Should America just adopt Chimerica as our 51st state rather than start a trade war? While the US and China have a symbiotic relationship, certainly, this won't happen. If not the new state of Chimerica, why don't we step back and realize that the world has changed and China is an economic force to be reckoned. At the same time, we have deeply important economic ties that create Chimerica. That said, lest we forget that the USA has significant human and economic resource advantages over this 'developing country' therefore we should focus our energy on how to adapt to the new world order of Chimerica. 

We should be realistic and just concede some facts, including China has more people (4-1) more engineers (10-1), more University graduates (6 million to 1.5 million in 2009), and a significantly higher savings rate. I also wish that our treasury secretary would acknowledge that the Yuan has risen almost 25% in value to the US dollar in the last 5 years, and in this period, their exports continue to rise and GDP is double digits while keeping inflation relative. 

In an earlier CUBD blog  'Is it REALLY made in China' I note that the parts value of an iPhone in the US-China trade imbalance registers as $178 and the actual 'value' added by China is just $6.50. In the January 11, 2011 edition of the Wall Street Journal, editors also confirmed these figures and asked why would we start a trade war over $6.50? Likely the answer is because this week Chinese President Hu Jintao will visit with President Obama and with our inimitable Mr.Geithner trumpeting his currency manipulation mantra again, so it seems there is some chest thumping rhetoric in advance of these important meetings.

I'm still intrigued by these seemingly obvious facts: If we use the ubiquitous iPhone as an example let's really look at the impact of China's contribution to this economic equation and how we SHOULD deal with it:

Presuming the iPhone retailing at $299, the retailer/distributor margins (earned mostly by US companies) are $75 and Apple's margin is about $80.Therefore, about half of this retail price goes to US companies, their employees, and shareholders in some form. (Good for US economy)

Let's consider the derivative products and services of the iPhone in the market. Telecom companies like AT&T and now Verizon have profited by selling data services for iPhone, programmers are developing applications, musicians and artists receive royalties and companies are making and selling accessories. (Good for US economy)

Is it not obvious that the $6.50 in value delivered by China (assembly work that USA cannot do at this cost) actually benefits USA many times over? By studying other industries, you'll see that this iPhone example is not unique to the economic conundrum that the USA faces with China.

For now, Chimerica IS the new world order, and if we all stopped listening to politically motivated agendas or blaming someone else for our problems, I believe that Americans are smart enough to figure out more practical ways to reduce unemployment quickly by adapting to this new world order which will in turn spur new areas of economic growth.

I've been doing business in China since 2003, and I can state unequivocally that US businesses are more innovative, creative, more efficient, display better management skills and posses many other strengths that Chinese currently lack.
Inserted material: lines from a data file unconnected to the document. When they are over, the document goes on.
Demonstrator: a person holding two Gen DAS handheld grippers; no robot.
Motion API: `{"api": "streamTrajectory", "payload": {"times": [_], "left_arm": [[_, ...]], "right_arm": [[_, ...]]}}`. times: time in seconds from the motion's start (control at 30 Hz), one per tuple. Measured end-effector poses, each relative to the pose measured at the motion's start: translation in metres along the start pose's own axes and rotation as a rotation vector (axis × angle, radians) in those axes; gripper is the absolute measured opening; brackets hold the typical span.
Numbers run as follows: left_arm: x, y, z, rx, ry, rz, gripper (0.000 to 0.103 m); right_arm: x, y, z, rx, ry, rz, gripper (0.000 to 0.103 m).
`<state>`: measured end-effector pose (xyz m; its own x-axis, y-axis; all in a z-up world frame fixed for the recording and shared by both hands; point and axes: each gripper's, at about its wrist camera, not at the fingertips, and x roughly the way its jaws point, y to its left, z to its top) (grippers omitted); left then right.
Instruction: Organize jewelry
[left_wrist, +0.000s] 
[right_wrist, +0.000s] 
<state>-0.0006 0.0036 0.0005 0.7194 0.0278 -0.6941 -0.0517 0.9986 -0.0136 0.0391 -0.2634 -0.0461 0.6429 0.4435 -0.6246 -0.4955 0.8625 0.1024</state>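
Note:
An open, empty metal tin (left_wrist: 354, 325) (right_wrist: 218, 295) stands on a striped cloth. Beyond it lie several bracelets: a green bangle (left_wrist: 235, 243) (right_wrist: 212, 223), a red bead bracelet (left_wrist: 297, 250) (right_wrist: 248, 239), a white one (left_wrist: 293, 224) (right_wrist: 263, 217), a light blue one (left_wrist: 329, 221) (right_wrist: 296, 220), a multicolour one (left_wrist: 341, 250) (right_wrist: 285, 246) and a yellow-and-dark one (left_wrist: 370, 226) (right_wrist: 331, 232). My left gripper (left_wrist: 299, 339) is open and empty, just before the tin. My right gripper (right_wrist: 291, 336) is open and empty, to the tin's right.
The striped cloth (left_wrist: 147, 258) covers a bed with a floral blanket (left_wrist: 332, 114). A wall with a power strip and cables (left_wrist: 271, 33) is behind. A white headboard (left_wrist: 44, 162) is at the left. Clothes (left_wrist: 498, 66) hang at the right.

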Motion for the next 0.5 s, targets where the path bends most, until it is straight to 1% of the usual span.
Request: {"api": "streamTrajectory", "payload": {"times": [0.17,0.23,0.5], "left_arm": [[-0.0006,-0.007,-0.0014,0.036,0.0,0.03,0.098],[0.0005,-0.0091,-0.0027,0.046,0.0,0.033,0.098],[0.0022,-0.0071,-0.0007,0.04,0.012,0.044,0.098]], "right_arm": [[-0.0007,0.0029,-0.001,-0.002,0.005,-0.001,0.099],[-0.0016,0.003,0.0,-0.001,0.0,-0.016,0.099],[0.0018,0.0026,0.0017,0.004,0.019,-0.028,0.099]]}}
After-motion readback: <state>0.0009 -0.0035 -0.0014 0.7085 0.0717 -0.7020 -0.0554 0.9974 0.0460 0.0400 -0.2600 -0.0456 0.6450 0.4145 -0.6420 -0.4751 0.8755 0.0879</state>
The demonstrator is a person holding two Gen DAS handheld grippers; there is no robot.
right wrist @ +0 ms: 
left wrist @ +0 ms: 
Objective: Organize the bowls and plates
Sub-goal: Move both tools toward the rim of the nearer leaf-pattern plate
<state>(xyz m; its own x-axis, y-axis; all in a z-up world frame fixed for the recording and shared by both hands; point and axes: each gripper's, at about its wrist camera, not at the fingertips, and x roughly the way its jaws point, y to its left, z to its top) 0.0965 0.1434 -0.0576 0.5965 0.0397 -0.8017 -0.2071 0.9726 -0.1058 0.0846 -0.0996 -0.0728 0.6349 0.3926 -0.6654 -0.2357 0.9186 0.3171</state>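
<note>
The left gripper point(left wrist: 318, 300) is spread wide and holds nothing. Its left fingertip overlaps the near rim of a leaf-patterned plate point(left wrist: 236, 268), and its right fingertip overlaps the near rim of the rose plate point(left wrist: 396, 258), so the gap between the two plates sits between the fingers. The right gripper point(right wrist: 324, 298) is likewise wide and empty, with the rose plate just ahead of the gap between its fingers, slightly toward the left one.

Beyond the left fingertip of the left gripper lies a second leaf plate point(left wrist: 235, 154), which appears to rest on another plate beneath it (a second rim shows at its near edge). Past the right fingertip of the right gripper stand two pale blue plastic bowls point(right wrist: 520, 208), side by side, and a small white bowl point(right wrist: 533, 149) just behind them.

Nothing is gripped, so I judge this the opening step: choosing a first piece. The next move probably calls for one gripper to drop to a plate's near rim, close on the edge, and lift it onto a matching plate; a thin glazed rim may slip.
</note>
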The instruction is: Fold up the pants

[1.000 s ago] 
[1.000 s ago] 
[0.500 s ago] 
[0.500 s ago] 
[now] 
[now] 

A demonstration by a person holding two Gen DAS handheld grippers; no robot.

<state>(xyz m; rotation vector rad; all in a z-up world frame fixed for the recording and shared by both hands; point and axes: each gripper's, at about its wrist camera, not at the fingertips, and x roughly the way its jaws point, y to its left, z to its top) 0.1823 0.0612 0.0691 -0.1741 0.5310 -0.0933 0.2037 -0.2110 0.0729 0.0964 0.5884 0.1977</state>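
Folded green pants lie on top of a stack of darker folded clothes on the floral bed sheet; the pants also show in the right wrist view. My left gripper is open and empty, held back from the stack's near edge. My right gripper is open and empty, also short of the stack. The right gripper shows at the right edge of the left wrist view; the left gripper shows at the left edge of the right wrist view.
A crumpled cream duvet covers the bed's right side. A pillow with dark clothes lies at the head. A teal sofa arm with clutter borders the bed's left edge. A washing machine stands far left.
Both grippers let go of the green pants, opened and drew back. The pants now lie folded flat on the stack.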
It is time that we concede some parts of the economic food chain, and offer our value added services where they are sorely needed to create a win-win relationship with Chimerica and the new world order. This is a simple solution that truly benefits the USA for the foreseeable future.

Whether it is software development, design architecture, product design, management skill-set, medical technology of any innovative product or service that Americans bring as a unique talent, the USA has a yin-yang opportunity with China.

Regardless of your industry or company size, you should rethink your strategy to include Chimerica. Whether you take your company's ingenuity and combine it with China's labor arbitrage in sourcing, or reach their vast and ever growing consumer marketplace, consider integrating your plan to create your own Chimerica as it is here to stay.

Jeff Holtmeier

China US Business Development

 

(From Wikipedia: Chimerica was first coined by historian Niall Ferguson and economist Moritz Schularick in late 2006. They argue that saving by the Chinese and overspending by Americans led to an incredible period of wealth creation that contributed to the global financial crisis of 2008–2009. For years, China accumulated large currency reserves and channeled them into U.S. government securities, which kept nominal and real long-term interest rates artificially low in the United States. Ferguson describes Chimerica as one economy which "accounts for around 13 percent of the world’s land surface, a quarter of its population, about a third of its gross domestic product, and somewhere over half of the global economic growth of the past six years.”)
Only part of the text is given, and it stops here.